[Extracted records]

Segment Open

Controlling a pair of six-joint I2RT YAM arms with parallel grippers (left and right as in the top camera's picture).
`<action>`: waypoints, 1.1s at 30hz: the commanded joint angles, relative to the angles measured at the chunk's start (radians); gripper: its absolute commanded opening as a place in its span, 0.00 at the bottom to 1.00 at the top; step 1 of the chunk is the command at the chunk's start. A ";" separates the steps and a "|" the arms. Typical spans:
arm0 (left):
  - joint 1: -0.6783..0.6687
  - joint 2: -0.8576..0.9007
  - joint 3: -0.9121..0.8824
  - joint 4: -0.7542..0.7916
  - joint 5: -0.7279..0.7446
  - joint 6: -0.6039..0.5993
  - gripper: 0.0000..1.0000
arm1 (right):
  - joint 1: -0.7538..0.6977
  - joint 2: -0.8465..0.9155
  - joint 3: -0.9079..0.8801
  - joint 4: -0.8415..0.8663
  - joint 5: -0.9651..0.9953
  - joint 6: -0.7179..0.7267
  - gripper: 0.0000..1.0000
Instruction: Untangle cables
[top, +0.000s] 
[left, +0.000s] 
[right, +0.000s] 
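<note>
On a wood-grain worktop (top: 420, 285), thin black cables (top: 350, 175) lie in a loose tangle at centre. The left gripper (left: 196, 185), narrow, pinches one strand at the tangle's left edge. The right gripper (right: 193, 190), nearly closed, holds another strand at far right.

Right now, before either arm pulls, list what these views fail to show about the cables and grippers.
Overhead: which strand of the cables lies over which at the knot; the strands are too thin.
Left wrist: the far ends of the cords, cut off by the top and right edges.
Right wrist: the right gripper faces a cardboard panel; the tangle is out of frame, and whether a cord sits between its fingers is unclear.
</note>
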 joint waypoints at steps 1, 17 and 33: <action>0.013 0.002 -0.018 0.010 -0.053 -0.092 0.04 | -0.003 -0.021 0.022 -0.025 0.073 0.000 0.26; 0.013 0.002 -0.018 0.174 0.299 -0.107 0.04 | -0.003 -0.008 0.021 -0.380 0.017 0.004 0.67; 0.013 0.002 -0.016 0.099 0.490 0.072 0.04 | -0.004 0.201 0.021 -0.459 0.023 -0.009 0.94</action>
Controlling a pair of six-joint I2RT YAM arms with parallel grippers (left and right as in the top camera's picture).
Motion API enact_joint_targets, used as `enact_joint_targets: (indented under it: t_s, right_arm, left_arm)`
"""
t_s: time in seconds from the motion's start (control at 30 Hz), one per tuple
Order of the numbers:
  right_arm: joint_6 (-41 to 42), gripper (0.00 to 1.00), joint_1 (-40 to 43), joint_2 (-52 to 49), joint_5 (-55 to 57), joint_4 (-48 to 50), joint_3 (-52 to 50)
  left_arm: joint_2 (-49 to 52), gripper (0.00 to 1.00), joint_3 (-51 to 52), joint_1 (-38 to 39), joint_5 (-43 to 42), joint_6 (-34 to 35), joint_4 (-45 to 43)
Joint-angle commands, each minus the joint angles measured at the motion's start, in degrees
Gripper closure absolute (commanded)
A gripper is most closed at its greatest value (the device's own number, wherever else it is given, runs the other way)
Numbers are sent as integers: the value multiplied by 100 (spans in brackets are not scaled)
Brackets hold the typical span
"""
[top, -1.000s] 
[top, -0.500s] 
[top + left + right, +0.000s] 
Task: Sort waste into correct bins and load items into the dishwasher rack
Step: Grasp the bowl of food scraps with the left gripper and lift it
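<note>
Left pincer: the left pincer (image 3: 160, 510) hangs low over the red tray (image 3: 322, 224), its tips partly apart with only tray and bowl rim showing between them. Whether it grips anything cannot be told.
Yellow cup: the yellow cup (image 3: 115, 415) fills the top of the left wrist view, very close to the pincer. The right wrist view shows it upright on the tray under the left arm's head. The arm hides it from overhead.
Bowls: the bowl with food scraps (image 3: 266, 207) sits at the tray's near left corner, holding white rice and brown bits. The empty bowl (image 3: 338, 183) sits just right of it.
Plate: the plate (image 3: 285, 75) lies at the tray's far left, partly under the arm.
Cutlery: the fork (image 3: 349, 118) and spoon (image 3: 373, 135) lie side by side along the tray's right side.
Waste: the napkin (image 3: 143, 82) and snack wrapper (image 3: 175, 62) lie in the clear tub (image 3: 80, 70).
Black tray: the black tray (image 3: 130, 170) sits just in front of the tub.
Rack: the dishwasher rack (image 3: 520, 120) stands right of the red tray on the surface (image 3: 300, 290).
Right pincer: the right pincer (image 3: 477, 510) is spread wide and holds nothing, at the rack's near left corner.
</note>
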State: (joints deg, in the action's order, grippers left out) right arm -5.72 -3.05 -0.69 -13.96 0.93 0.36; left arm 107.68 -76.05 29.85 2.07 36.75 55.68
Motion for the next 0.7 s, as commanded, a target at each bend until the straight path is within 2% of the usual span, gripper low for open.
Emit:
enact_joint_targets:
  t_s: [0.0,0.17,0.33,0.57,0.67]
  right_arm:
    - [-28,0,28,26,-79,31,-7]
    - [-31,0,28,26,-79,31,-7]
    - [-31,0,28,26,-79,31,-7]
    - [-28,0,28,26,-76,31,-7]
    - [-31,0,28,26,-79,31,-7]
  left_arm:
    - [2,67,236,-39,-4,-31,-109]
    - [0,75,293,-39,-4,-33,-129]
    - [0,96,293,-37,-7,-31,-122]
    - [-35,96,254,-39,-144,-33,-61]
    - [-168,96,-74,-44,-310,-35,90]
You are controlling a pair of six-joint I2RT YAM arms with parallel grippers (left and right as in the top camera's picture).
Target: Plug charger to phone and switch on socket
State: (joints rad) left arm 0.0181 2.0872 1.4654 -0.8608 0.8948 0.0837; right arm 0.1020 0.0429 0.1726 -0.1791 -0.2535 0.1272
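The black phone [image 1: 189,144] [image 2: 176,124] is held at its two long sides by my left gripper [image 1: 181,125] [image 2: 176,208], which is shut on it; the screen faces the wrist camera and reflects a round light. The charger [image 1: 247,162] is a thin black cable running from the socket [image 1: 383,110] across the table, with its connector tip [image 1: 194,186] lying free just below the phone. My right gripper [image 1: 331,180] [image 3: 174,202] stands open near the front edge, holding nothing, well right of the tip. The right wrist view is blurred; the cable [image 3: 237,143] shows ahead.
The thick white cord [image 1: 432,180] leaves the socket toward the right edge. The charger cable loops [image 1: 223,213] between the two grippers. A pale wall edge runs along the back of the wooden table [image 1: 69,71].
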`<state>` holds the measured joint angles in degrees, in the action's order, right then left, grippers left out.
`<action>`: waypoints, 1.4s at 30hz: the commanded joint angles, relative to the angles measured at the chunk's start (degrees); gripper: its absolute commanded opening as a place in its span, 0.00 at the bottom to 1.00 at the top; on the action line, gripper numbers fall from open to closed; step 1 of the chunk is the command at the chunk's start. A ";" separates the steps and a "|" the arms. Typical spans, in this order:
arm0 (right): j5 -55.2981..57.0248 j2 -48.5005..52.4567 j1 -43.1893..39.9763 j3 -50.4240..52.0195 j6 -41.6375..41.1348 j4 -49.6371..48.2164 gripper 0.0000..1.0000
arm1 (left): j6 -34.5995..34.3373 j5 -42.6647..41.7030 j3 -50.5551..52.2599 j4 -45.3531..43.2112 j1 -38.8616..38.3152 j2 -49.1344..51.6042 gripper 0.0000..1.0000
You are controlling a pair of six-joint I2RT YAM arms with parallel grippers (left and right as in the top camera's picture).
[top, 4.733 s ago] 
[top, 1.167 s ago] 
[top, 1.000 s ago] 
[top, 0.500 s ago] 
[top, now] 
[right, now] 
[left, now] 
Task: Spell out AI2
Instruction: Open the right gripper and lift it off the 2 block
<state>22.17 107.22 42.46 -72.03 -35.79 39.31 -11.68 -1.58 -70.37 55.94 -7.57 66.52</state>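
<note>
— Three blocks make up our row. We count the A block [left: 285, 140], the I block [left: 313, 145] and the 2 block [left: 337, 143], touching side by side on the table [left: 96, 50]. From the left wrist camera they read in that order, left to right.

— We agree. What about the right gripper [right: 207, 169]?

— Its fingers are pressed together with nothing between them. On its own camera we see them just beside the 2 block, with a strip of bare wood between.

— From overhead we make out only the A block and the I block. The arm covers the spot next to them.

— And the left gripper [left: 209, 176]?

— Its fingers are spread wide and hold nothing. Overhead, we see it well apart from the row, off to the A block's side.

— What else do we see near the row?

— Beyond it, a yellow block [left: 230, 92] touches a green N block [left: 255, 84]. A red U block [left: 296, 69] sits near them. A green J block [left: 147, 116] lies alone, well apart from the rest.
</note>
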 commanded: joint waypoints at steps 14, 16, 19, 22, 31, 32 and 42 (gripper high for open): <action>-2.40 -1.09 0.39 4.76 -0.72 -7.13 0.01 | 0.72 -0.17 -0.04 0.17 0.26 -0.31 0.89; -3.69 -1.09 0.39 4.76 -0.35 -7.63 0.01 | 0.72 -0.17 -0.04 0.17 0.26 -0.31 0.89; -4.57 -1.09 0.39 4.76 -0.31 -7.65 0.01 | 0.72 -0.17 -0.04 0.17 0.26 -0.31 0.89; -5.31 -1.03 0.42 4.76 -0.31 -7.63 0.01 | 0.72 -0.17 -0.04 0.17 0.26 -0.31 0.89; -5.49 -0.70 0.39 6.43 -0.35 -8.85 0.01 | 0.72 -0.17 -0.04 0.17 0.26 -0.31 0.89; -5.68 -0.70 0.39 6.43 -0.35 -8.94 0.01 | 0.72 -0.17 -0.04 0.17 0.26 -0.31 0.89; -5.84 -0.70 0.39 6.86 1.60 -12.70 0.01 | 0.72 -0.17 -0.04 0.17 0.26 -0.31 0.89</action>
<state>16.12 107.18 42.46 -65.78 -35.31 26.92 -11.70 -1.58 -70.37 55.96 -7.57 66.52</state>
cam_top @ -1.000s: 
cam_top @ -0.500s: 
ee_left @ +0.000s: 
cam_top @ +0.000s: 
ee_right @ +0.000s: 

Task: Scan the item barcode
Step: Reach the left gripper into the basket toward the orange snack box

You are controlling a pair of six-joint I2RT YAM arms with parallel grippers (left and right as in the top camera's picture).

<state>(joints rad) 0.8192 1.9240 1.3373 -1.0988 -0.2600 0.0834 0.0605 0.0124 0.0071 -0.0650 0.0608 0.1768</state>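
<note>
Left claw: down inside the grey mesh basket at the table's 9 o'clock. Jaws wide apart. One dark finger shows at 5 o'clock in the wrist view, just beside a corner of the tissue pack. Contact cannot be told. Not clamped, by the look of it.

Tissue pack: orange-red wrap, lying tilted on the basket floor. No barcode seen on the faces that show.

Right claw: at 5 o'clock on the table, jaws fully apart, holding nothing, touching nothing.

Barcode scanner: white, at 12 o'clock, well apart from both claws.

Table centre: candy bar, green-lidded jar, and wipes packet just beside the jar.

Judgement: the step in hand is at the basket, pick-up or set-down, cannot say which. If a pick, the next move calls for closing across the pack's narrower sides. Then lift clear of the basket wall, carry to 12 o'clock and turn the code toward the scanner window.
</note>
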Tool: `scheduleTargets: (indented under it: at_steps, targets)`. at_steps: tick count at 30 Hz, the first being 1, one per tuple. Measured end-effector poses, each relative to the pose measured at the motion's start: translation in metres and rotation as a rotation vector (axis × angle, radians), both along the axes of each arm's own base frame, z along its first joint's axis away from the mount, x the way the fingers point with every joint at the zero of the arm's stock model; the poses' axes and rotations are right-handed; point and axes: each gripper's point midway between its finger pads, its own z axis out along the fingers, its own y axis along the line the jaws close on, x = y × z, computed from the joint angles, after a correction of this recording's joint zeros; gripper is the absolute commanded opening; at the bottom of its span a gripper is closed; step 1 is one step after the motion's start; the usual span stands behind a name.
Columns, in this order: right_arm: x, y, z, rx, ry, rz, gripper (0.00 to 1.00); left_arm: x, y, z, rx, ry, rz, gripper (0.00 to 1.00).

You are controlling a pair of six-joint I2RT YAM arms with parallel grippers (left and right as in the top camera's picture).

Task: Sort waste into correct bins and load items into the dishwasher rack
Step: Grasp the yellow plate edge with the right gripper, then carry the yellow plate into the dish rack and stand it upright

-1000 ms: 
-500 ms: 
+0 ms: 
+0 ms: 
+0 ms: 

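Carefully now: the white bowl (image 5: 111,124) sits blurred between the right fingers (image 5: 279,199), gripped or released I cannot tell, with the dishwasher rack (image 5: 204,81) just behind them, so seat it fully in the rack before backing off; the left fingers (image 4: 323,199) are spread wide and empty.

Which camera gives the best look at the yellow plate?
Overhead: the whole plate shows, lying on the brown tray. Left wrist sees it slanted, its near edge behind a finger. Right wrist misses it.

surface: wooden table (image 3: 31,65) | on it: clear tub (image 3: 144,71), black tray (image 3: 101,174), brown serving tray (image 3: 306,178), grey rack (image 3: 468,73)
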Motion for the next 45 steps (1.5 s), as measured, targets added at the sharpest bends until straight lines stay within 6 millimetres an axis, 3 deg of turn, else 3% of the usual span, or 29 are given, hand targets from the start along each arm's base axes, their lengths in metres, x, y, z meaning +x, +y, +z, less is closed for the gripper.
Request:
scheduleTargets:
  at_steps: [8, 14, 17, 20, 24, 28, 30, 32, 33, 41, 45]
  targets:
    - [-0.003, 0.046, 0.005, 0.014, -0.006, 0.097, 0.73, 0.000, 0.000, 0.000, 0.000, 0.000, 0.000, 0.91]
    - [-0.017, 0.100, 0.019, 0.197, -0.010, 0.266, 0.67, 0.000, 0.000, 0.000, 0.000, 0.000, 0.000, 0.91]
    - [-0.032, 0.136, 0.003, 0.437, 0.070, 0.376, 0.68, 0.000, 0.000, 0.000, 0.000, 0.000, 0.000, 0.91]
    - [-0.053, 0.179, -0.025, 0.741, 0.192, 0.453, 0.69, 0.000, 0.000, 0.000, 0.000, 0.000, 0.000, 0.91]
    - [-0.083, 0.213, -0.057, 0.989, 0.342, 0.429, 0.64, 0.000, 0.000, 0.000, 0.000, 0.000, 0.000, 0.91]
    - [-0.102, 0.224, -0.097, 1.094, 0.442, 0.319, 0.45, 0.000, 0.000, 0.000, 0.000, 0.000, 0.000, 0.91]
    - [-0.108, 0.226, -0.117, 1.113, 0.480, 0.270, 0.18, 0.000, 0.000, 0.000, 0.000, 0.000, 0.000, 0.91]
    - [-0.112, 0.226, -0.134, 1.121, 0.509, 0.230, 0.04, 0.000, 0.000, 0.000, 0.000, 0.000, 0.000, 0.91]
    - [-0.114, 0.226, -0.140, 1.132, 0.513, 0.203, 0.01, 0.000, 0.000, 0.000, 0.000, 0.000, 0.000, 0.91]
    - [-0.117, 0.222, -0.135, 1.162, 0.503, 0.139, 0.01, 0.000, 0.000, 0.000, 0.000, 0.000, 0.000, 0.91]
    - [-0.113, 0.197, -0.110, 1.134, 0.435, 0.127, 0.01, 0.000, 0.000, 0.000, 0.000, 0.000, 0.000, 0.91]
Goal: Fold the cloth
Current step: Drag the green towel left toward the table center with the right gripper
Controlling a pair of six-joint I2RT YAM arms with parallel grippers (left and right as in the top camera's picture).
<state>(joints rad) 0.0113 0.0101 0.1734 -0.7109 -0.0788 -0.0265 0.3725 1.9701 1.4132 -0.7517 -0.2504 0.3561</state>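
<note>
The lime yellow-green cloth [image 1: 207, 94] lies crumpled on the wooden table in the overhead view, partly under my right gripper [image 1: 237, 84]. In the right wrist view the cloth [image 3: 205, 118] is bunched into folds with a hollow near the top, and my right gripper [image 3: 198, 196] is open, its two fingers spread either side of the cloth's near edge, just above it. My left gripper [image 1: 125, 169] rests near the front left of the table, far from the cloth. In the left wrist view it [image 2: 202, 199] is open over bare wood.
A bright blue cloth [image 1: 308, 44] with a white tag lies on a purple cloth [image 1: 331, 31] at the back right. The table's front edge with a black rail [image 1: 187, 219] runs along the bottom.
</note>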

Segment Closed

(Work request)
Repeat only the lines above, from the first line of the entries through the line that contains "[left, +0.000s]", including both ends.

(Solved exercise)
Controlling a pair of six-joint I2RT YAM arms with parallel grippers (left and right as in the top camera's picture).
`<action>`: waypoints, 1.1s at 30hz: the commanded joint angles, relative to the angles measured at the chunk's start (radians); gripper: its absolute commanded opening as a place in its span, 0.00 at the bottom to 1.00 at the top; step 1 of the chunk is the command at the chunk's start. A ";" separates the steps and a "|" the arms. Typical spans:
arm0 (left):
  - joint 1: -0.6783..0.6687
  - joint 2: -0.8576..0.9007
  - joint 3: -0.9121..0.8824
  - joint 4: -0.7542..0.7916
  - joint 5: -0.7279..0.7446
  - joint 6: -0.6039..0.5993
  - gripper: 0.0000..1.0000
arm1 (right):
  - joint 1: -0.7538..0.6977
  - joint 2: -0.8465..0.9155
  - joint 3: -0.9079..0.8801
  - joint 4: -0.8415..0.8663
  - joint 5: -0.9651..0.9953
  - joint 6: -0.7179..0.7267
  - gripper: 0.0000..1.0000
Instruction: Untangle cables
[top, +0.000s] 
[left, +0.000s] 

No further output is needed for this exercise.